Muhtaç, kendiliğinden bir şey yapamayan, elindeki güç, kuvvet ve nimetler de geçici olan insan, minnet-nankörlük, şükür-küfür, ona yönelme-ona direnme, ondan isteme-onu hesaba katmama şeklindeki ikilemlerden birinde yer alacaktır. Burada taraflardan biri, imanı diğeri ise küfrü temsil etmektedir. Aidiyetin göstergesi salih ameller, dili ise duadır. Mahlukun Hâlıka yönelişini ifade ettiği için ‘Dua ibadettir’ (İbn Mace, Dua, 1) diyen Hz. Peygamber, bir başka hadisinde işin hakikatine dikkat çekerek ‘dua ibadetin özüdür’ (Ebu Davud, Daavat, 1) açıklamasını yapmaktadır.
Dua kulluğun göstergesidir. Bu nedenle duanın dili, formu ve nasıl olması gerektiği Hz. Peygamber (sav) tarafından ümmetine gösterilmiştir.

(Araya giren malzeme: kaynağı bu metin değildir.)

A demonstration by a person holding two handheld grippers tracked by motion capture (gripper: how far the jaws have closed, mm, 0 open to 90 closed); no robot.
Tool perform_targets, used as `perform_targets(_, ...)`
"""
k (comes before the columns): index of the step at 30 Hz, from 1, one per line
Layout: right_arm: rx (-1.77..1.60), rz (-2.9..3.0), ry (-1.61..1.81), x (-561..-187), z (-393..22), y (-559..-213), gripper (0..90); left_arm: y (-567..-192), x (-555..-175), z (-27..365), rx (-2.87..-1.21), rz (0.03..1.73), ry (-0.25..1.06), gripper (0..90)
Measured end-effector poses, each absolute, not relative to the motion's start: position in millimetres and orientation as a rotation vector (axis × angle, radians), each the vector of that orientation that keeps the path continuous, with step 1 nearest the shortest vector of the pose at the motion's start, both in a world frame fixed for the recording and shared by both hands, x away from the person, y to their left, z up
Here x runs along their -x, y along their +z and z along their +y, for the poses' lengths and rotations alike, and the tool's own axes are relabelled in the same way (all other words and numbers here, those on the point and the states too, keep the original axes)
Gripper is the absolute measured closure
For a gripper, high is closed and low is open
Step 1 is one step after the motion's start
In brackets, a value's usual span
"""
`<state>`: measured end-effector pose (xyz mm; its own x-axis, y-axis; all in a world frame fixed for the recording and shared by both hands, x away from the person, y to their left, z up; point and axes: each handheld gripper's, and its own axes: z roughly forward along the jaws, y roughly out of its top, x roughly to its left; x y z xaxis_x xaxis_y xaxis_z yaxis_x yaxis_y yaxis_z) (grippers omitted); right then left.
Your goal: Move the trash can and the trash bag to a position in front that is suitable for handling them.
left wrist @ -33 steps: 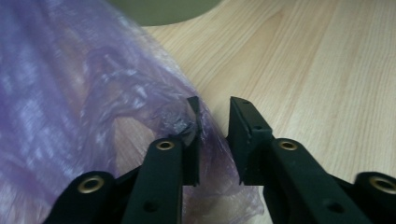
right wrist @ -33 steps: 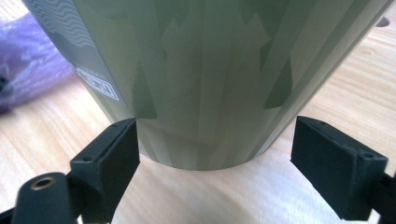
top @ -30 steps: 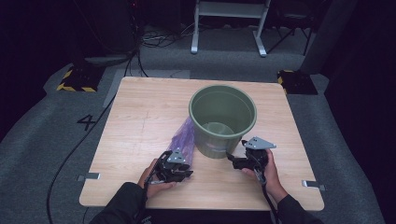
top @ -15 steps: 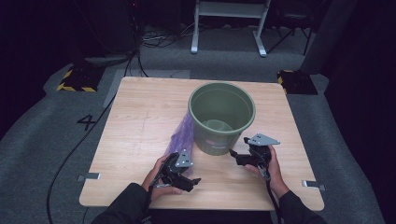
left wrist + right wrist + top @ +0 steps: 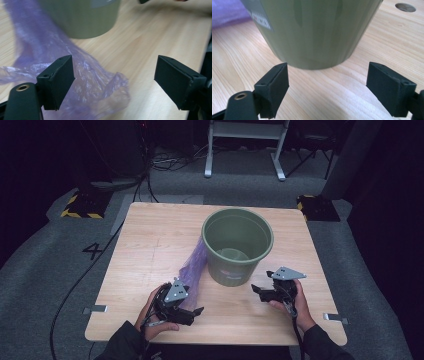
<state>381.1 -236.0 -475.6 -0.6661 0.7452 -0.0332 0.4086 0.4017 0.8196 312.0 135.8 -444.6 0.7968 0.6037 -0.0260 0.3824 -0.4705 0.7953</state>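
A green plastic bucket [image 5: 237, 245] stands upright near the middle of the wooden table [image 5: 140, 245]. A crumpled purple plastic bag [image 5: 192, 267] lies on the wood against its left side. My left gripper [image 5: 196, 312] is open at the bag's near end; in the left gripper view its jaws stand wide just above the bag [image 5: 82, 82], with the bucket [image 5: 80, 17] beyond. My right gripper [image 5: 256, 290] is open at the bucket's front right, low over the table. The right gripper view looks at the bucket's base [image 5: 314, 32], with nothing between the jaws.
The table's front edge runs just below both hands, with metal brackets [image 5: 95, 309] at its front corners. Dark grey floor surrounds the table, with cables [image 5: 75, 285] on the left and a white stand [image 5: 245, 145] behind. A round hole [image 5: 405, 7] sits in the tabletop.
My left gripper has pulled back toward the front edge and turned rightward along the bag's end. My right gripper has shifted slightly; both stay open.
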Motion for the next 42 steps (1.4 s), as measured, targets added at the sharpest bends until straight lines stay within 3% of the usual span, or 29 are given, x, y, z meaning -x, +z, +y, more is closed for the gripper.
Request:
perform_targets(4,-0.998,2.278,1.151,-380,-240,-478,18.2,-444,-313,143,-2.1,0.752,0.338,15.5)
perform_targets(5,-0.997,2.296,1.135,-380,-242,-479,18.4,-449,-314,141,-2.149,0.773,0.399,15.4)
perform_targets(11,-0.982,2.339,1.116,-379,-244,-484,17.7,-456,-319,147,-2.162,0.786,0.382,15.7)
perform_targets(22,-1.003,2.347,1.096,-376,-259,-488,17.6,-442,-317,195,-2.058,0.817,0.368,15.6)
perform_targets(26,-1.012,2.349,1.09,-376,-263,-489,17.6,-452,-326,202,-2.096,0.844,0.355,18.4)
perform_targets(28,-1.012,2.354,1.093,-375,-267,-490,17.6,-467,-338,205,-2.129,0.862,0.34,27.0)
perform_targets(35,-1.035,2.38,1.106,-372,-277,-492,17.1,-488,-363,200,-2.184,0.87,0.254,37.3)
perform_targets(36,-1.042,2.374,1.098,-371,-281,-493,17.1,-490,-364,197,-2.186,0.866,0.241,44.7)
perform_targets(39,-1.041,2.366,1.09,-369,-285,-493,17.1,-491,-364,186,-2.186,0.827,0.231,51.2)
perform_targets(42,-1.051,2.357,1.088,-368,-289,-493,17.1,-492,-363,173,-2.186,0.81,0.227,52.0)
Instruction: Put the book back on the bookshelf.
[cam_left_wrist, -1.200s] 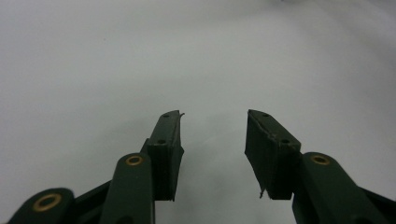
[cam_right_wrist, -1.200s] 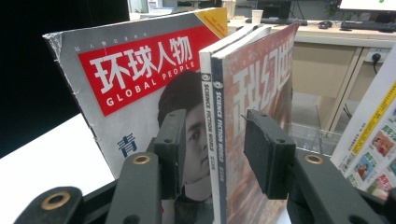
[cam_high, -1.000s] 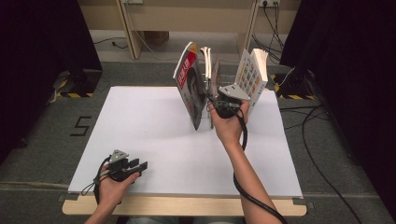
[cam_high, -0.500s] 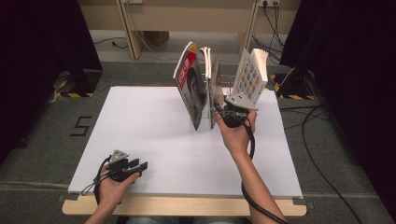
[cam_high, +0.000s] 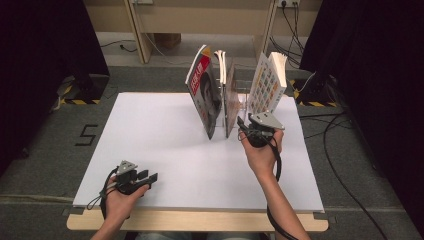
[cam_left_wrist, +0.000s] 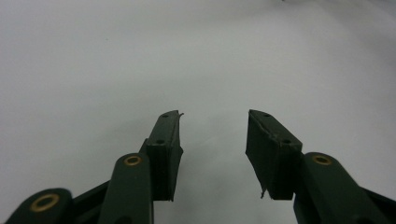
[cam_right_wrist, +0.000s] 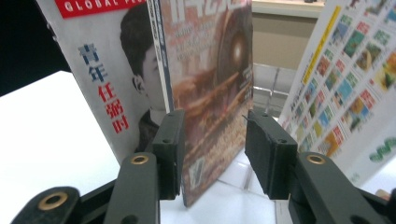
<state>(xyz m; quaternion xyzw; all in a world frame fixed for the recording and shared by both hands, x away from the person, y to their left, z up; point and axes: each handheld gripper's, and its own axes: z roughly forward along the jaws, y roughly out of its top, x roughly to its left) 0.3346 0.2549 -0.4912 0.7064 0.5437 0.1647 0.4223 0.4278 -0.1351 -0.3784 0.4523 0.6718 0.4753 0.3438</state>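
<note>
Right gripper (cam_high: 246, 129) stands with jaws wide apart and nothing clamped, aimed at the upright brown-covered magazine (cam_right_wrist: 212, 93), whose lower front edge lies in the gap between the pads without touching either. Large white rectangular table top (cam_high: 160, 145) carries a clear acrylic divider rack (cam_high: 242, 97) near its far edge, evidently there to keep the publications standing. Red-and-white portrait magazine (cam_high: 204, 92) leans left just beside the brown one; the colourful grid-covered book (cam_high: 267, 82) tilts right, apart from both. Left gripper (cam_high: 145, 179) rests low at the near edge, jaws parted and empty, judged to be waiting clear of the work.
</note>
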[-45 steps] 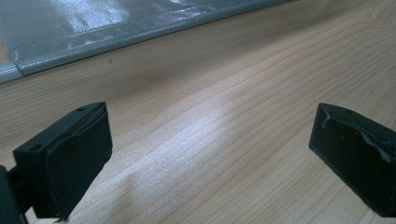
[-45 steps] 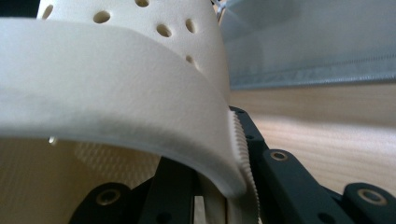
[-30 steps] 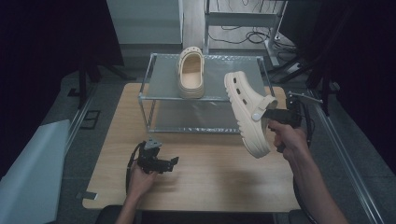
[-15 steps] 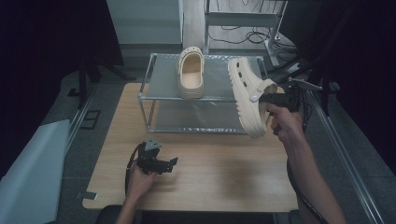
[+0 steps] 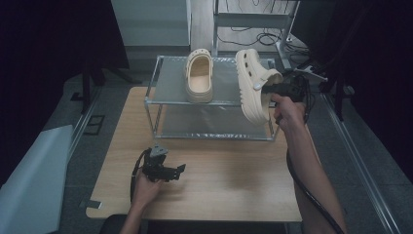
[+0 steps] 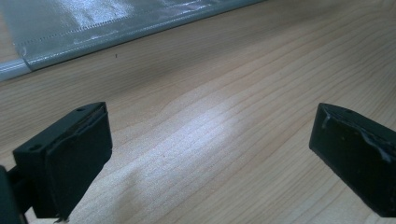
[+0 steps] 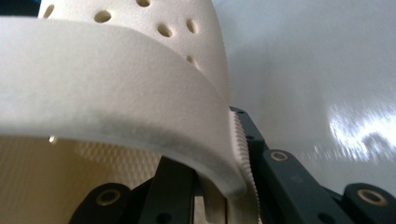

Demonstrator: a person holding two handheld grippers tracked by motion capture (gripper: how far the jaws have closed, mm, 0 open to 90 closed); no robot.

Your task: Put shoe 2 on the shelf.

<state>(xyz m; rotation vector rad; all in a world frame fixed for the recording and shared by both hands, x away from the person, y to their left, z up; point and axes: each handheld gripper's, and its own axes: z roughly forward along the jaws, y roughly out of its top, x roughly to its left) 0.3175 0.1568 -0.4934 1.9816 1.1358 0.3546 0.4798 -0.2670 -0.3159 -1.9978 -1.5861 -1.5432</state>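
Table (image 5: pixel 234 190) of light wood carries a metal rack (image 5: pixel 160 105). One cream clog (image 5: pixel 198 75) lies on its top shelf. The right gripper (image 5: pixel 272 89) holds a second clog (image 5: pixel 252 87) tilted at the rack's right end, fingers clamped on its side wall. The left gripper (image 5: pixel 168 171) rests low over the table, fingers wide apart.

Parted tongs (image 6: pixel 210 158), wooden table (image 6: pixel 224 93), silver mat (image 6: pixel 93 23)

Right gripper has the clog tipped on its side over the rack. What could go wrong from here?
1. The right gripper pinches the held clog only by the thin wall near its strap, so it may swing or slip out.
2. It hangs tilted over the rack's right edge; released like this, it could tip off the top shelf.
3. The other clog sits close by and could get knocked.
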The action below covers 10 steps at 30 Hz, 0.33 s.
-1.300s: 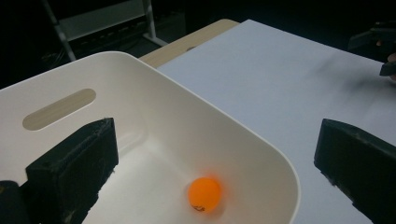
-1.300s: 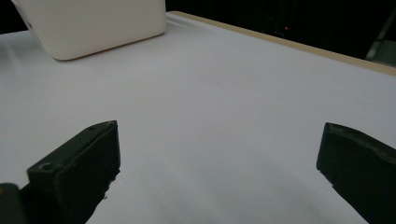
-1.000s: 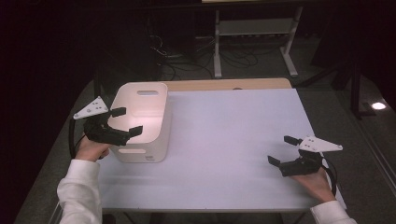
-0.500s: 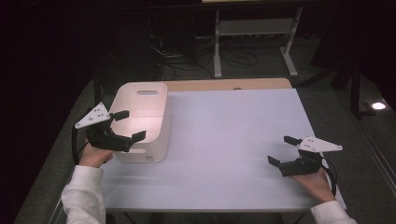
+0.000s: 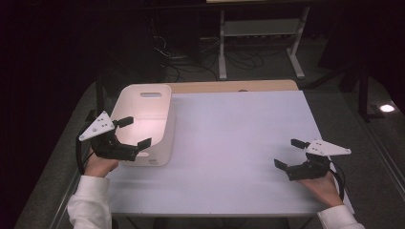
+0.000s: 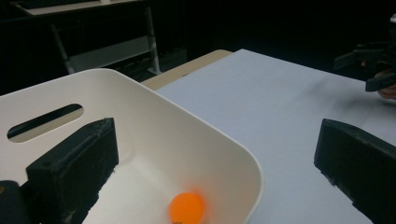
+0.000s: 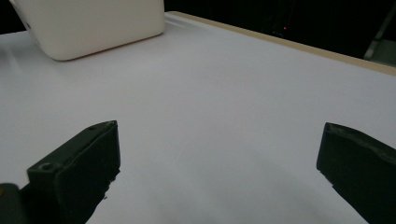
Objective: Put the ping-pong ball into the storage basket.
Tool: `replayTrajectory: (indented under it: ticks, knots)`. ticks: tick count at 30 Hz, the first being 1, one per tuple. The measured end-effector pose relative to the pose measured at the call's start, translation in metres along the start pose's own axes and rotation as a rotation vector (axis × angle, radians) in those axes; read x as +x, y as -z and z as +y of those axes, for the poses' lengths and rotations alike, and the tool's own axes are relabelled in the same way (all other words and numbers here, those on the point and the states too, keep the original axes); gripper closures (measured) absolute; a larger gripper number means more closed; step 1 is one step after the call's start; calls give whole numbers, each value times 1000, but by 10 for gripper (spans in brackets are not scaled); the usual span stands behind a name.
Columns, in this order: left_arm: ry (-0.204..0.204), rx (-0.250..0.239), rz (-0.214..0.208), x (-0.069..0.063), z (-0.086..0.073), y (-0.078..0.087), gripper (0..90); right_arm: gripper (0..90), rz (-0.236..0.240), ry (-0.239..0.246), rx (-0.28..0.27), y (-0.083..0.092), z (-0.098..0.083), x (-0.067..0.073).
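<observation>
An orange ball (image 6: 186, 208) was seen inside the white bin (image 5: 165, 138), just below the wide-open, empty left gripper (image 5: 134, 134); the right gripper (image 5: 290, 153), likewise spread and empty, was held well apart from the bin.

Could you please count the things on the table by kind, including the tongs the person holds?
White bin: 1
Orange ball, lying inside the bin: 1
Tongs, both open: 2 (left tongs, right tongs)
Total: 4
</observation>
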<state>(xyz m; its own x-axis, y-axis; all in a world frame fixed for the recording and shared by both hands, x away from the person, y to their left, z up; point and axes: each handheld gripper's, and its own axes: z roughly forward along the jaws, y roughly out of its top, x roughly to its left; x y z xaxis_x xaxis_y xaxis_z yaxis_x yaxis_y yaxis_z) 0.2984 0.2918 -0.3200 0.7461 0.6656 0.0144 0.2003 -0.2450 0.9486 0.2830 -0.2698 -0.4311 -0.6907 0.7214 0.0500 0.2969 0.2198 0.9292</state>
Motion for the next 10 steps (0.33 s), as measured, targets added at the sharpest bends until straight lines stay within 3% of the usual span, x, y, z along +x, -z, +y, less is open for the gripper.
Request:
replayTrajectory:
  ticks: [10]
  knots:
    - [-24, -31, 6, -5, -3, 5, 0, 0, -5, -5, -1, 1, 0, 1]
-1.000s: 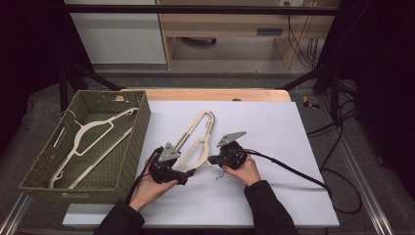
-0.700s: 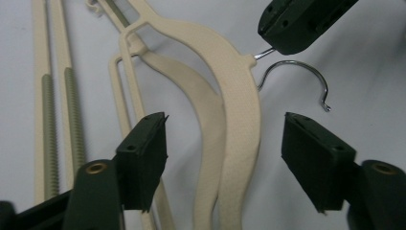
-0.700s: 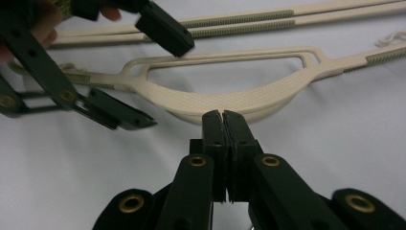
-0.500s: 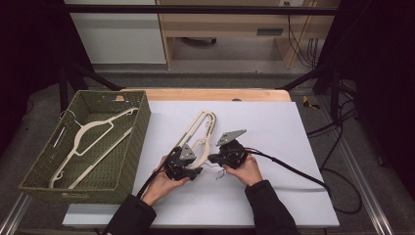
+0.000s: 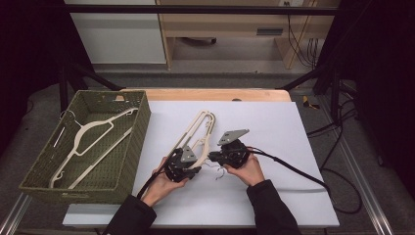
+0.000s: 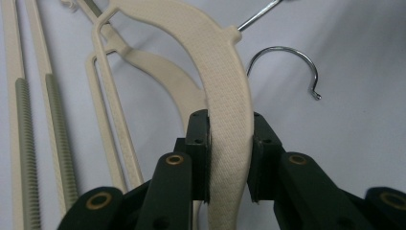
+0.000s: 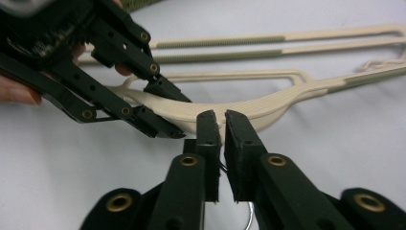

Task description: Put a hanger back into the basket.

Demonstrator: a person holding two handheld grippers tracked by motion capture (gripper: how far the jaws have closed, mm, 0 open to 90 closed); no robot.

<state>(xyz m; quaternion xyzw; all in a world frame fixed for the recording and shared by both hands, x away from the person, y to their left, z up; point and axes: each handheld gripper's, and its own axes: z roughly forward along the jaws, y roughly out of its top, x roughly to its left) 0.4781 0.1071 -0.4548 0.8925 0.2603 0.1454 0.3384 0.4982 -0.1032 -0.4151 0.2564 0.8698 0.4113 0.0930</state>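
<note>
Cream hanger lies mid-table, right of the green basket. Left gripper has just been closing and clamps its shoulder; right gripper, jaws nearly together, pinches its wire hook.

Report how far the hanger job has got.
Done: hangers already lie in the green basket. In hand: the left gripper, jaws just closed, clamps a cream hanger; the right gripper, jaws just easing open, stands nearly shut around a wire hook. Left: probably carrying this one and the other table hangers to the basket.
</note>
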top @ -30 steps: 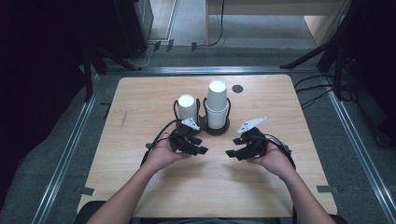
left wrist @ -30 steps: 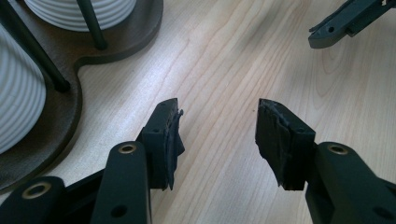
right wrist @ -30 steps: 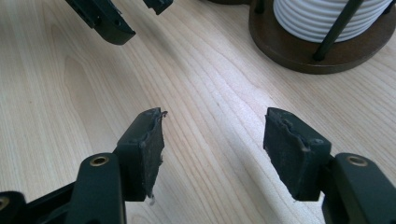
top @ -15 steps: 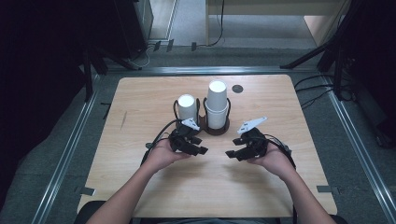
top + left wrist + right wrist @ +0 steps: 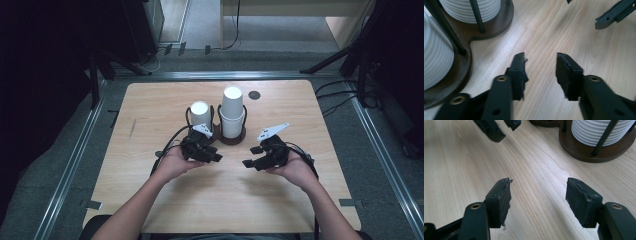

Ancak O, aynı zamanda duayı hedef gösterme, hassasiyetler oluşturma ve ölçülü olma noktasında eğitimin bir aracı olarak da kullanmıştır. Bunun için dua formundaki bir hadis metnini analiz etmek gerekmektedir. Mevzu bahis rivayet Ebu Said el-Hudrî’den gelmektedir:
عَنْ أَبِى سَعِيدٍ الْخُدْرِىِّ قَالَ دَخَلَ رَسُولُ اللَّهِ صلى الله عليه وسلم ذَاتَ يَوْمٍ الْمَسْجِدَ فَإِذَا هُوَ بِرَجُلٍ مِنَ الأَنْصَارِ يُقَالُ لَهُ أَبُو أُمَامَةَ فَقَالَ « يَا أَبَا أُمَامَةَ مَا لِى أَرَاكَ جَالِسًا فِى الْمَسْجِدِ فِى غَيْرِ وَقْتِ الصَّلاَةِ » . قَالَ هُمُومٌ لَزِمَتْنِى وَدُيُونٌ يَا رَسُولَ اللَّهِ . قَالَ « أَفَلاَ أُعَلِّمُكَ كَلاَمًا إِذَا أَنْتَ قُلْتَهُ أَذْهَبَ اللَّهُ عَزَّ وَجَلَّ هَمَّكَ وَقَضَى عَنْكَ دَيْنَكَ » . قَالَ قُلْتُ بَلَى يَا رَسُولَ اللَّهِ . قَالَ « قُلْ إِذَا أَصْبَحْتَ وَإِذَا أَمْسَيْتَ اللَّهُمَّ إِنِّى أَعُوذُ بِكَ مِنَ الْهَمِّ وَالْحَزَنِ وَأَعُوذُ بِكَ مِنَ الْعَجْزِ وَالْكَسَلِ وَأَعُوذُ بِكَ مِنَ الْجُبْنِ وَالْبُخْلِ وَأَعُوذُ بِكَ مِنْ غَلَبَةِ الدَّيْنِ وَقَهْرِ الرِّجَالِ » . قَالَ فَفَعَلْتُ ذَلِكَ فَأَذْهَبَ اللَّهُ عَزَّ وَجَلَّ هَمِّى وَقَضَى عَنِّى دَيْنِى
Rasulullah (sav) bir gün mescide girdi. O sırada Ensar’dan Ebu Ümame denilen bir adam da orada bulunuyordu. Ebu Ümame şöyle devam etti: Rasulullah (sav) bana: “Ey Ebu Ümame! Neden, namaz vakti dışında da seni sürekli mescitte görüyorum?” dedi. Ben de: ‘Ey Allah’ın Rasulü! (camını sıkan) bazı sıkıntılarım ve borçlarım var.’ diye cevap verdim. Rasulullah (sav): “Sana bir dua öğreteyim mi? Sen o duayı ettiğinde Allah sendeki sıkıntıları giderir, borcunu da ödemeni nasip eder.”Ben de: ‘Tabi, öğret Ey Allah’ın Rasulü!’ dedim. Bunun üzerine Rasulullah (sav) şöyle buyurdu: “Sabah akşam şu duayı oku: Allah’ım! Sıkıntı ve üzüntüden sana sığınırım! Acizlikten ve tembellikten sana sığınırım! Korkaklıktan ve cimrilikten sana sığınırım! Ağır borcun yükünden ve insanların üzerime gelmesinden (kahrından) sana sığınırım.” (Ebu Ümame anlatmaya devam ediyor) Ben de böyle dua ettim. Allah da benim sıkıntılarımı giderdi, borcumu da ödemeyi bana nasip etti.(D001555 Ebu Davud, Vitr, 32)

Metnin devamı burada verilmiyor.